From the first line to the last, set down the material exactly and drop every picture.

(Beginning of DATA SEGMENT)

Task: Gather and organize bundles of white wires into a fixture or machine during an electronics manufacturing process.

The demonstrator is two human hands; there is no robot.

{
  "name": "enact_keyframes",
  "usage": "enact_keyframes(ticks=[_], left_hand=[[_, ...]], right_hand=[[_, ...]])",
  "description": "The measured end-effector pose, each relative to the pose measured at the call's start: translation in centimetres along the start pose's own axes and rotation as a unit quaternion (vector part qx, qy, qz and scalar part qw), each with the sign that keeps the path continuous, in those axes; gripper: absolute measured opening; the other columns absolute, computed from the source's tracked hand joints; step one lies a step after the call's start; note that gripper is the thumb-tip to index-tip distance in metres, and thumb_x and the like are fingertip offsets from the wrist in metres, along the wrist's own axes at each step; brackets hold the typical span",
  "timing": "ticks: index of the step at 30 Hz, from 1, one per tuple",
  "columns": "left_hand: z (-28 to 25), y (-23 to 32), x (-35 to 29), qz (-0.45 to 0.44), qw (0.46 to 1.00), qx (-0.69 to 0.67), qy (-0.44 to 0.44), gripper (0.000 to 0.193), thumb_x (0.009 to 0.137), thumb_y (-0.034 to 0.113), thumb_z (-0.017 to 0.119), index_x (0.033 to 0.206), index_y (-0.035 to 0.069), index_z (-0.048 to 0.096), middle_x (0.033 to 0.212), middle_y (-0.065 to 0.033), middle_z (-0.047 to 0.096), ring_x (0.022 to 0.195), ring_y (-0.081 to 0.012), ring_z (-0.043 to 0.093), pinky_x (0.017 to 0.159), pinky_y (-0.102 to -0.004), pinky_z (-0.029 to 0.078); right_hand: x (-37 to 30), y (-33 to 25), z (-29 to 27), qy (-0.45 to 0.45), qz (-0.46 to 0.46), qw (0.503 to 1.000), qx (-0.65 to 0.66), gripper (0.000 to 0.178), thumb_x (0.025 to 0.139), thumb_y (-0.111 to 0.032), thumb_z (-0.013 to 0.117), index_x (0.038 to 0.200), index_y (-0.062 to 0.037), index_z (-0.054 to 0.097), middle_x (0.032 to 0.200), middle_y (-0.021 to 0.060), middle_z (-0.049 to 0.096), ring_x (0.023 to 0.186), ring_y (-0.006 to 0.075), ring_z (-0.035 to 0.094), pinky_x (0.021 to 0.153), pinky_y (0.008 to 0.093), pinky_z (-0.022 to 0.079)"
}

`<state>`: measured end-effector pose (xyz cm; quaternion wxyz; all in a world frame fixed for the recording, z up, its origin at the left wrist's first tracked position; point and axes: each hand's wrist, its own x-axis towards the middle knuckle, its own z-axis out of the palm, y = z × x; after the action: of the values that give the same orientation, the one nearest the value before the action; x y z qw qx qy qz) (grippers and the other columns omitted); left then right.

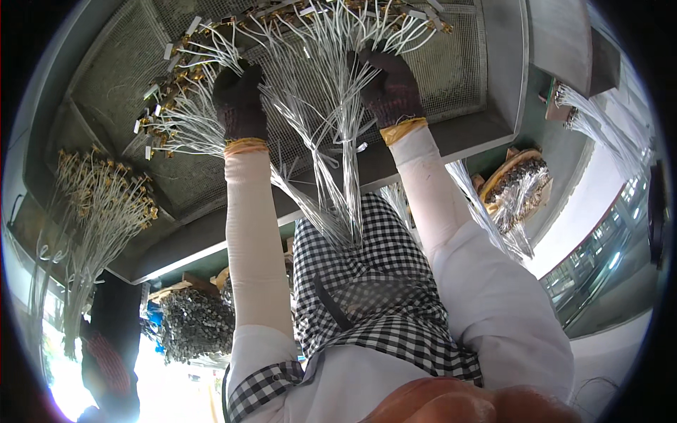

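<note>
Both hands wear dark knitted gloves with yellow cuffs, over a grey mesh-bottomed tray [451,77]. My left hand [240,102] is closed around white wires [190,127] that fan out to its left and above it. My right hand [392,86] is closed at the right side of a large bundle of white wires [345,106], its fingers curled over some strands. Between the hands, the bundles run down over the tray's front edge towards my lap. Brass-coloured ends and small white tags [194,26] line the far side of the wires. The glove hides the left fingertips.
At the left stands another bunch of wires [106,204] with brass-coloured ends. Below the tray are a dark mass of small metal parts [194,321] and a round container [504,176] of similar pieces. More wires [606,127] hang at right. A person's dark sleeve [116,310] shows lower left.
</note>
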<state>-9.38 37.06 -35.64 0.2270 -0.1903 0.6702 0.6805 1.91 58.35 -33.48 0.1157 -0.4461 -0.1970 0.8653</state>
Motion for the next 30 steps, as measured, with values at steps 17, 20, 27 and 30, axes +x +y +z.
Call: enact_keyframes(ticks=[17,20,27,30], left_hand=[[4.0,2.0,-5.7,0.214,0.921,0.323,-0.045,0.066,0.081,0.015,0.077,0.136,0.003,0.043,0.125,-0.0178,0.055,0.115,-0.0334,0.057,0.097,-0.0429,0.051],[1.4,-2.5,-3.6,0.052,0.973,0.106,-0.196,0.042,0.096,0.022,0.06,0.132,0.004,0.047,0.129,-0.0198,0.055,0.11,-0.0332,0.06,0.097,-0.0406,0.051],[-4.1,-9.0,-0.4,-0.141,0.881,-0.422,-0.16,0.032,0.103,0.026,0.041,0.118,0.004,0.058,0.114,-0.015,0.064,0.103,-0.0283,0.063,0.089,-0.0396,0.052],[-1.2,-4.6,-0.9,0.172,0.936,0.208,-0.225,0.025,0.095,0.012,0.056,0.116,0.0,0.06,0.117,-0.0115,0.066,0.105,-0.0237,0.064,0.088,-0.0336,0.053]], right_hand=[[-3.4,1.7,5.5,-0.09,-0.337,0.762,-0.546,0.03,0.084,-0.011,0.07,0.111,-0.0005,0.062,0.099,0.0086,0.065,0.081,0.0222,0.063,0.078,0.0327,0.053],[-5.5,2.9,8.7,-0.129,-0.361,0.73,-0.566,0.034,0.084,-0.017,0.071,0.113,-0.0028,0.061,0.104,0.0112,0.064,0.086,0.0262,0.065,0.079,0.0344,0.054],[-5.9,3.7,10.4,-0.306,-0.339,0.514,-0.726,0.034,0.082,-0.014,0.069,0.114,-0.005,0.062,0.106,0.0135,0.064,0.097,0.0309,0.065,0.085,0.0392,0.054],[-5.7,3.1,6.1,-0.207,-0.393,0.67,-0.595,0.034,0.083,-0.01,0.069,0.116,-0.0055,0.063,0.112,0.0145,0.065,0.103,0.0324,0.064,0.09,0.0399,0.053]])
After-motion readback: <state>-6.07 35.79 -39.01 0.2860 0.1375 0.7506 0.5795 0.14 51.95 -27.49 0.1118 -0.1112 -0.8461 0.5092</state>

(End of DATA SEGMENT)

SOLUTION TO THE EXERCISE:
Task: Gather and organize bundles of white wires into a fixture or machine during an electronics manufacturing process.

The demonstrator is two human hands; there is no robot.

{
  "name": "enact_keyframes",
  "usage": "enact_keyframes(ticks=[_], left_hand=[[_, ...]], right_hand=[[_, ...]])",
  "description": "The measured end-effector pose, each relative to the pose measured at the call's start: translation in centimetres along the start pose's own axes and rotation as a unit quaternion (vector part qx, qy, qz and scalar part qw), each with the sign that keeps the path continuous, in those axes; gripper: absolute measured opening; the other columns absolute, computed from the source's tracked hand joints; step one lies a step after the call's start; note that gripper is the thumb-tip to index-tip distance in metres, and thumb_x and the like are fingertip offsets from the wrist in metres, along the wrist's own axes at each step; brackets hold the typical span",
  "timing": "ticks: index of the step at 30 Hz, from 1, one per tuple",
  "columns": "left_hand: z (-28 to 25), y (-23 to 32), x (-35 to 29), qz (-0.45 to 0.44), qw (0.46 to 1.00), qx (-0.69 to 0.67), qy (-0.44 to 0.44), gripper (0.000 to 0.193), thumb_x (0.009 to 0.137), thumb_y (-0.034 to 0.113), thumb_z (-0.017 to 0.119), index_x (0.033 to 0.206), index_y (-0.035 to 0.069), index_z (-0.048 to 0.096), middle_x (0.033 to 0.212), middle_y (-0.065 to 0.033), middle_z (-0.047 to 0.096), ring_x (0.022 to 0.195), ring_y (-0.081 to 0.012), ring_z (-0.043 to 0.093), pinky_x (0.017 to 0.159), pinky_y (-0.102 to -0.004), pinky_z (-0.029 to 0.078); right_hand: x (-37 to 30), y (-33 to 25), z (-29 to 27), qy (-0.45 to 0.45), qz (-0.46 to 0.46), qw (0.503 to 1.000), qx (-0.65 to 0.66), gripper (0.000 to 0.178), thumb_x (0.025 to 0.139), thumb_y (-0.111 to 0.032), thumb_z (-0.013 to 0.117), index_x (0.038 to 0.200), index_y (-0.062 to 0.037), index_z (-0.054 to 0.097), middle_x (0.032 to 0.200), middle_y (-0.021 to 0.060), middle_z (-0.049 to 0.096), ring_x (0.023 to 0.186), ring_y (-0.006 to 0.075), ring_z (-0.035 to 0.094), pinky_x (0.021 to 0.153), pinky_y (0.008 to 0.093), pinky_z (-0.022 to 0.079)"
}

`<state>`: measured end-effector pose (xyz cm; quaternion wxyz; all in a world frame fixed for the recording, z up, its origin at the left wrist's first tracked position; point and axes: each hand's wrist, its own x-axis towards the middle knuckle, its own z-axis out of the palm, y = z × x; after the action: of the values that give the same orientation, the one nearest the value before the action; x y z qw qx qy qz) (grippers and the other columns omitted); left then right.


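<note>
Both hands wear dark knitted gloves with yellow cuffs, over a grey mesh-bottomed tray [451,77]. My left hand [240,102] is closed around white wires [190,127] that fan out to its left and above it. My right hand [392,86] is closed at the right side of a large bundle of white wires [345,106], its fingers curled over some strands. Between the hands, the bundles run down over the tray's front edge towards my lap. Brass-coloured ends and small white tags [194,26] line the far side of the wires. The glove hides the left fingertips.
At the left stands another bunch of wires [106,204] with brass-coloured ends. Below the tray are a dark mass of small metal parts [194,321] and a round container [504,176] of similar pieces. More wires [606,127] hang at right. A person's dark sleeve [116,310] shows lower left.
</note>
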<state>-9.38 37.06 -35.64 0.2270 -0.1903 0.6702 0.6805 1.91 58.35 -33.48 0.1157 -0.4461 -0.1970 0.8653</state>
Motion for the next 30 steps, as measured, with values at steps 17, 20, 27 and 30, axes +x +y +z.
Call: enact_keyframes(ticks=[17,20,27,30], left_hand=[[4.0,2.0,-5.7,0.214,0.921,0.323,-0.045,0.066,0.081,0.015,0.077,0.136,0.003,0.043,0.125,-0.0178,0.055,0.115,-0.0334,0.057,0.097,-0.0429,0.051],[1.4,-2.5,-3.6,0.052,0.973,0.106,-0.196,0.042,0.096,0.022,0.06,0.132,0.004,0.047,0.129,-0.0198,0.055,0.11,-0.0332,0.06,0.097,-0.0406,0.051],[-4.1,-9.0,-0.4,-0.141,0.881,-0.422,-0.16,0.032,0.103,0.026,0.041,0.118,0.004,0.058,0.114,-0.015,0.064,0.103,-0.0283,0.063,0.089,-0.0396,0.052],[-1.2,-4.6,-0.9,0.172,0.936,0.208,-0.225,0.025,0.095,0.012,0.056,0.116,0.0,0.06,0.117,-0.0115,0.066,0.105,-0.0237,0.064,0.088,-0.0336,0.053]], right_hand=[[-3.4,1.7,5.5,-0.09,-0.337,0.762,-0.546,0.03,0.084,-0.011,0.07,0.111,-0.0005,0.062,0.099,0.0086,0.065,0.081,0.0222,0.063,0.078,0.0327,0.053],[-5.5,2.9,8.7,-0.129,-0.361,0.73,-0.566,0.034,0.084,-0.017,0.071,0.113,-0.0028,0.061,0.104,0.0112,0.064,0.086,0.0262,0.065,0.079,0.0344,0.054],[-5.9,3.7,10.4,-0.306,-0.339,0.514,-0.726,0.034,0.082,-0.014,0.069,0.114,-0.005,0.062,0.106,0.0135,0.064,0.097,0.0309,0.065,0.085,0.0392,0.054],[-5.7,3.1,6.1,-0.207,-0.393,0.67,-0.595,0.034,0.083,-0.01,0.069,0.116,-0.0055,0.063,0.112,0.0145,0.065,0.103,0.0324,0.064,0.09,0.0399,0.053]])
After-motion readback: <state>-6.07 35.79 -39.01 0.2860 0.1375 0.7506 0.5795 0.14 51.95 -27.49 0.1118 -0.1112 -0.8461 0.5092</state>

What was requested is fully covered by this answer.